De notre envoyé spécial à Bruxelles. Prié de dire en quoi il avait lutté contre le monde de la finance, depuis son élection en 2012, François Hollande s'est félicité, lors de son grand oral sur BFM et RMC mardi 6 mai, de l'introduction d'une taxe sur les transactions financières en Europe : « Elle était inexistante jusqu'à présent. Elle est là », a-t-il déclaré, sans davantage de précision (à partir de la 20e minute de cette vidéo).

Mais le président français a sans doute parlé trop vite, tant les obstacles semblent encore nombreux pour instaurer cette « taxe Tobin » à l'échelle du continent.

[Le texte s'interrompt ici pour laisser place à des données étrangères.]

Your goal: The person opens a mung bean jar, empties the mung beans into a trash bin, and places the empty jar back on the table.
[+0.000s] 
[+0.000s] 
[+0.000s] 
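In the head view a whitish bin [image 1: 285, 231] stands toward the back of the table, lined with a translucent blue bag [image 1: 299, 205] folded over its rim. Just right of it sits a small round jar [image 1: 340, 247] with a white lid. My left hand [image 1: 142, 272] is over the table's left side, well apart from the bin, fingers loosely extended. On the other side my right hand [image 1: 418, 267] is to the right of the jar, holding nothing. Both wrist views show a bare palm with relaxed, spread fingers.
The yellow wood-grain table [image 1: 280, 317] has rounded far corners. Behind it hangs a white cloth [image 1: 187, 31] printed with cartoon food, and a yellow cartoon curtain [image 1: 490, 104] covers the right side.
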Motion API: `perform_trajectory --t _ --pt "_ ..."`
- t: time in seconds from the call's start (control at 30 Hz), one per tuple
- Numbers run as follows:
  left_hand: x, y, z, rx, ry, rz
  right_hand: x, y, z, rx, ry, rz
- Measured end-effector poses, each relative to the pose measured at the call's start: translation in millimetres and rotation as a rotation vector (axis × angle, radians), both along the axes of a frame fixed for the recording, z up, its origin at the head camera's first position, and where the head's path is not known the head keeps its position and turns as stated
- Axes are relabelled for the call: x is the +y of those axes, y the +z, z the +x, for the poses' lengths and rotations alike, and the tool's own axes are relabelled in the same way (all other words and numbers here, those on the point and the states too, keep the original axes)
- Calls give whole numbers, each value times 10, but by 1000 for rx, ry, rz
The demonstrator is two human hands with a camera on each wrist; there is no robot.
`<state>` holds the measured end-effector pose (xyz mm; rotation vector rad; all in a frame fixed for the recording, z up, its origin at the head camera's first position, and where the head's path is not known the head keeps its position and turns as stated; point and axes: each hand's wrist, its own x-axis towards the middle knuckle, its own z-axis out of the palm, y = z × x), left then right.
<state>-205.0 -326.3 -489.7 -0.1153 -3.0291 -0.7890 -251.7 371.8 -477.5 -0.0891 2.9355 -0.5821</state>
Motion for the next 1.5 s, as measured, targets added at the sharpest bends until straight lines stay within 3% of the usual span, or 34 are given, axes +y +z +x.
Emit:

Deux réunions clés sur le sujet, qui se sont déroulées lundi et mardi à Bruxelles, viennent de le confirmer : sur le fond, rien n'a encore été décidé. Pire : l'ambition initiale ne cesse d'être rabotée.

Depuis le début de l'année, Paris et Berlin avaient pourtant mis les bouchées doubles sur ce dossier emblématique. Il fallait tout faire pour arracher un accord avant les élections européennes de mai. Les socialistes français, en particulier, voulaient y voir l'une des preuves de la « réorientation » de l'Europe, leur thème de campagne favori, d'ici au scrutin du 25 mai. La présidence tournante de l'UE, assurée par la Grèce jusqu'en juin, en avait aussi fait sa priorité. Mais les 11 États membres de l'Union, qui s'étaient déclarés volontaires, à l'automne 2012, pour mettre en place cette taxe, n'ont pas su s'entendre sur les modalités de cet impôt nouveau.

Les participants, dont la France, l'Allemagne et l'Italie, ont repoussé à janvier 2015 toute décision sur l'assiette exacte de la taxe, qui continue de les diviser. Ils ne sont pas non plus tombés d'accord sur la manière dont cette taxe serait ponctionnée (selon, dans le jargon, le principe de résidence ou le principe d'émission). Seule véritable avancée : les capitales concernées se sont mises d'accord sur un calendrier.

Une première mouture a minima de la taxe doit entrer en vigueur en janvier 2016. Celle-ci portera principalement sur les actions, et exclura les obligations d'État, mais aussi sans doute une bonne partie des produits dérivés – sans qu'on en sache beaucoup plus pour l'instant. Dans une seconde étape, encore très floue, l'assiette serait élargie et pourrait porter sur l'ensemble des dérivés – y compris les plus spéculatifs. « Il est certain que des questions complexes se posent. C'est pourquoi il nous paraît nécessaire d'engager de nouveaux travaux techniques », lit-on dans un projet de déclaration des pays participants, que Mediapart a pu consulter, et qui n'avait pas encore été publié mardi en fin de journée. 

« C'est un accord qui va nous permettre de nous inscrire dans un calendrier, s'est défendu Michel Sapin, le ministre français des finances, lundi soir à Bruxelles. On ne va pas parler de la taxe en l'air, d'une taxe qui serait un bel objet, mais qui jamais ne redescendrait sur Terre, elle est en train de redescendre sur Terre, elle va s'appliquer. » Mais le ministre n'a rien dit sur le type de dérivés qui seraient effectivement taxés à partir de 2016. Au passage, le groupe de pays impliqués s'est réduit, de 11 membres à 10, après la défection de la Slovénie, dont le premier ministre vient de démissionner.